Problem to solve:
The whole set of entries is to be restated word for word.

Dataset records:
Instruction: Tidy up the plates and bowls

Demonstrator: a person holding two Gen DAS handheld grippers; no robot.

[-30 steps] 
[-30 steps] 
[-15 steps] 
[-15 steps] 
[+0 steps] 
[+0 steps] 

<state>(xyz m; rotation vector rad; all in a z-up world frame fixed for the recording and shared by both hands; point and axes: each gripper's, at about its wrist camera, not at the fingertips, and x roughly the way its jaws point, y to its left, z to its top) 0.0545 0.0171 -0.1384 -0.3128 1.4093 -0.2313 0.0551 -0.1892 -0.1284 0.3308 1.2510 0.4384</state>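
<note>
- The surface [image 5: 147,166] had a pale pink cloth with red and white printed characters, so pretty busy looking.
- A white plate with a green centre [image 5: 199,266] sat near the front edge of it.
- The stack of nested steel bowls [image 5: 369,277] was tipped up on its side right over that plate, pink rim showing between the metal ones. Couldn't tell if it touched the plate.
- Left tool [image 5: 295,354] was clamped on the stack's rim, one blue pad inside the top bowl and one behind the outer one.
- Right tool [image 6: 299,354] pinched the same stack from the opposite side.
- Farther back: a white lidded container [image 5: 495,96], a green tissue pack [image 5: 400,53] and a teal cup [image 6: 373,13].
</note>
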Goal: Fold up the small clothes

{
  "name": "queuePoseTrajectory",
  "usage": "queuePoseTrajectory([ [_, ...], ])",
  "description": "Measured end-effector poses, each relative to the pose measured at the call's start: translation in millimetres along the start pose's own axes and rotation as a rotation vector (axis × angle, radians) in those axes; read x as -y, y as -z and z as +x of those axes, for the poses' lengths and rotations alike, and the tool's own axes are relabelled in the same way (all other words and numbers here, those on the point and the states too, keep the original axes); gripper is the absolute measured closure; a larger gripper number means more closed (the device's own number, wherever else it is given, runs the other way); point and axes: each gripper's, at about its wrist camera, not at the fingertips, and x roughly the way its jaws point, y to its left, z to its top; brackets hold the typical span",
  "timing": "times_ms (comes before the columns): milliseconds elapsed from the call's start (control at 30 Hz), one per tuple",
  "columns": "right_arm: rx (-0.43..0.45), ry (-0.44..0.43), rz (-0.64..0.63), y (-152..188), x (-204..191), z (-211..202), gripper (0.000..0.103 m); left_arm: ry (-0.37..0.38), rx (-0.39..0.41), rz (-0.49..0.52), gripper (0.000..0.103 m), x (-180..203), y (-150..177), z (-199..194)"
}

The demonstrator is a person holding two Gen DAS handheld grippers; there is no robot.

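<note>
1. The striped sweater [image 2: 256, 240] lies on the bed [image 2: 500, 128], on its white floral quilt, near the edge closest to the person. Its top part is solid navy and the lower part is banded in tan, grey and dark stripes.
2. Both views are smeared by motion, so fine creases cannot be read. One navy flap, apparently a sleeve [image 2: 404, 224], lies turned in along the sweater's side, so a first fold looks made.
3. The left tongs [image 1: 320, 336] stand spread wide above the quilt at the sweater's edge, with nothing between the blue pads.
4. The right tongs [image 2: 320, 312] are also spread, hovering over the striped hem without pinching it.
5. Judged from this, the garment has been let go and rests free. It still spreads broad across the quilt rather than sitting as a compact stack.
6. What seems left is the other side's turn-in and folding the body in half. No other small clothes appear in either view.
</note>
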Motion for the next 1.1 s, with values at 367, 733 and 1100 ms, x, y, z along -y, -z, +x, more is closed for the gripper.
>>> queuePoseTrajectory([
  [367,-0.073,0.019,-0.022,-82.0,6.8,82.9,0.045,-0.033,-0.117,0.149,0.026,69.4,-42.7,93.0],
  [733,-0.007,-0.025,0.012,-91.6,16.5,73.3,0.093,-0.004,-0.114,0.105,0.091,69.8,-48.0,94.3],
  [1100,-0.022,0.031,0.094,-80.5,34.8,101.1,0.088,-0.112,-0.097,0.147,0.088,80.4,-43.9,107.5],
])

The answer:
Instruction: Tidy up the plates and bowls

Demonstrator: a person holding two Gen DAS handheld grippers; no robot.

[-30 steps] 
[-30 steps] 
[-15 steps] 
[-15 steps] 
[+0 steps] 
[+0 steps] 

<state>(xyz m; rotation vector rad; all in a z-up world frame fixed for the recording and shared by both hands; point and axes: each gripper's, at about its wrist camera, not at the fingertips, and x roughly the way its jaws point, y to its left, z to its top) 0.0545 0.0171 -0.1384 -0.3128 1.4093 -0.2313 0.0551 -0.1892 -0.1284 0.3308 1.2510 0.4384</state>
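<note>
- The surface [image 5: 147,166] had a pale pink cloth with red and white printed characters, so pretty busy looking.
- A white plate with a green centre [image 5: 199,266] sat near the front edge of it.
- The stack of nested steel bowls [image 5: 369,277] was tipped up on its side right over that plate, pink rim showing between the metal ones. Couldn't tell if it touched the plate.
- Left tool [image 5: 295,354] was clamped on the stack's rim, one blue pad inside the top bowl and one behind the outer one.
- Right tool [image 6: 299,354] pinched the same stack from the opposite side.
- Farther back: a white lidded container [image 5: 495,96], a green tissue pack [image 5: 400,53] and a teal cup [image 6: 373,13].
</note>
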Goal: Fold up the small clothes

{
  "name": "queuePoseTrajectory",
  "usage": "queuePoseTrajectory([ [_, ...], ])",
  "description": "Measured end-effector poses, each relative to the pose measured at the call's start: translation in millimetres along the start pose's own axes and rotation as a rotation vector (axis × angle, radians) in those axes; read x as -y, y as -z and z as +x of those axes, for the poses' lengths and rotations alike, and the tool's own axes are relabelled in the same way (all other words and numbers here, those on the point and the states too, keep the original axes); gripper is the absolute measured closure; a larger gripper number means more closed (the device's own number, wherever else it is given, runs the other way); point and axes: each gripper's, at about its wrist camera, not at the fingertips, and x roughly the way its jaws point, y to its left, z to its top; brackets hold the typical span",
  "timing": "times_ms (comes before the columns): milliseconds elapsed from the call's start (control at 30 Hz), one per tuple",
  "columns": "right_arm: rx (-0.43..0.45), ry (-0.44..0.43), rz (-0.64..0.63), y (-152..188), x (-204..191), z (-211..202), gripper (0.000..0.103 m); left_arm: ry (-0.37..0.38), rx (-0.39..0.41), rz (-0.49..0.52), gripper (0.000..0.103 m), x (-180..203), y (-150..177), z (-199..194)"
}

The demonstrator is a person holding two Gen DAS handheld grippers; there is no robot.

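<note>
1. The striped sweater [image 2: 256, 240] lies on the bed [image 2: 500, 128], on its white floral quilt, near the edge closest to the person. Its top part is solid navy and the lower part is banded in tan, grey and dark stripes.
2. Both views are smeared by motion, so fine creases cannot be read. One navy flap, apparently a sleeve [image 2: 404, 224], lies turned in along the sweater's side, so a first fold looks made.
3. The left tongs [image 1: 320, 336] stand spread wide above the quilt at the sweater's edge, with nothing between the blue pads.
4. The right tongs [image 2: 320, 312] are also spread, hovering over the striped hem without pinching it.
5. Judged from this, the garment has been let go and rests free. It still spreads broad across the quilt rather than sitting as a compact stack.
6. What seems left is the other side's turn-in and folding the body in half. No other small clothes appear in either view.
</note>
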Motion for the next 1.1 s, with values at 367, 733 and 1100 ms, x, y, z along -y, -z, +x, more is closed for the gripper.
>>> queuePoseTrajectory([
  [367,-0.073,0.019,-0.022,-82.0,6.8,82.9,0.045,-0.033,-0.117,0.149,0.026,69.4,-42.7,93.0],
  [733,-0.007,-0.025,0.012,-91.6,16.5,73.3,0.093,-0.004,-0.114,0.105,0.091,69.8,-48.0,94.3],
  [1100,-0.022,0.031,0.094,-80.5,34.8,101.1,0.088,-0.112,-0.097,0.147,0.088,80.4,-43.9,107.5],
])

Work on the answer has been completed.